Not sure but option 2 seems right in terms of level of detail I need. However, I am concerned that by aggregating the data I may be losing information on (or even misrepresenting) the variation in cost of trucks for individual shipments. Also, in option 2 all data-points (lanes) seem to have same weight in spite of some lanes potentially having lot more shipments than others which doesn't seem right.

Based on other answers on this site, general opinions indicate that aggregation is a bad idea - however I am curious to know if it is justified in my case considering the goal is to predict lane rates and not individual shipment rate.

Looking for answers to my above questions and advise on best way to handle this problem. Thanks for the help!

• You could consider a linear model with a random effect for Lane.
– Yves
Jan 24, 2020 at 7:07
• Not wanting to make more work for you, but there is something to be learned from doing both models, and comparing the results. If they give similar answers, you have a relatively well-behaved problem space (for example, different lanes having similar variability). On the other hand, if the two models give you very different answers, that in itself tells you something more than either one alone. Jan 24, 2020 at 15:55

I would suggest taking advantage of all the data by fitting a linear mixed effects model. This is a model that includes fixed effects and random effects. If you aggregate the data then you lose information, while if you fail to account for the probability that costs in one lane are more similar to costs in that lane than other lanes then you will obtain biased results.

To do this, you simply fit random intercepts for lane. Using the lme4 in R package as an example the would look like:

lmer(cost ~ distance + (1 | lane), data = mydata)


The lane variable is treated as random in the sense that it can be thought of as a variable for which you have more than just a few (5-10 is often mentioned as being the minimum, although there is no consensus on the matter: you have 2000 so this is not an issue at all), and each lane then has it's own intercept which varies randomly around the global intercept (which is equivalent to just "the intercept" in a model without random effects). We do this in order to control for the non-independence of observations/measures within each lane, otherwise biased results are very likely.

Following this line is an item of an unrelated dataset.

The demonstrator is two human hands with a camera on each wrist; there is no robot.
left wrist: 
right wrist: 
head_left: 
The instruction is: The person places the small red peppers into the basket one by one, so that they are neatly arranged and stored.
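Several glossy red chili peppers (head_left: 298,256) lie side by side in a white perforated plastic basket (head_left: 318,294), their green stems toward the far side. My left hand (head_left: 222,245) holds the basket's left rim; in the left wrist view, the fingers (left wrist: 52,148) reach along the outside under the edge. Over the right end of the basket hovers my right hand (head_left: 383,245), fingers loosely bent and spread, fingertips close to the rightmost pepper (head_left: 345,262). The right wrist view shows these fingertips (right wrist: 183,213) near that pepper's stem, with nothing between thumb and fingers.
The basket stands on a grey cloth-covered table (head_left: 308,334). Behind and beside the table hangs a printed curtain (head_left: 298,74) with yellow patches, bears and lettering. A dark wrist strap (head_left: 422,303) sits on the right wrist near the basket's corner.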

You can also allow the effect of distance to be different for each lane by adding random slopes:

lmer(cost ~ distance + (distance | lane), data = mydata)


And finally you can also allow distance to have a non-linear effect on cost by including nonlinear terms in the model equation, or using splines.

The above models will help you to understand the association between distance and cost for existing lanes, and it will also help you to understand the variation in costs by lane, and in the case of the random slopes model, to also see if the association between cost and distance differs between lanes. However, you say that you are interested in prediction for new lanes that have not been seen before. To get to grips with this problem, more information is needed about what the lanes actually are.

• Good advice, but few sentences about what mixed effects models are could be useful, since OP does not seem to mentioning it, so we can guess they are not familiar with mixed effect models.
– Tim
Jan 24, 2020 at 8:40
• @Tim thank you - I have edited my answer accordingly Jan 24, 2020 at 8:44
• @RobertLong Thanks for the answer. I'll read up on mixed effects model. As for "more information is needed about what the lanes actually are" - the analysis is limited to mainland USA. If it helps, the number of distinct origins is limited to ~50 i.e. new lanes will likely appear due to new destinations. Also, some additional attributes could be developed for all lanes like East-to-West or State-to-State or Zip3-to-Zip3 etc. Does that help? Jan 24, 2020 at 15:53
• @Shree thanks ! I am still not quite clear about what exactly is a lane. Jan 24, 2020 at 18:40
• @RobertLong Lane is origin-destination pair. For example - NYC-to-Chicago, NYC-to-Boston, Cleveland-to-Dallas etc. Jan 24, 2020 at 18:46

First, I'd try to answer the questions. Are the cost/distance relationships between each lane statistically different? If yes, are the differences large enough to matter for our application / problem? If no, use the aggregated data. Otherwise, we need to do some simple thought experiments to see what using aggregated / non-aggregated data means.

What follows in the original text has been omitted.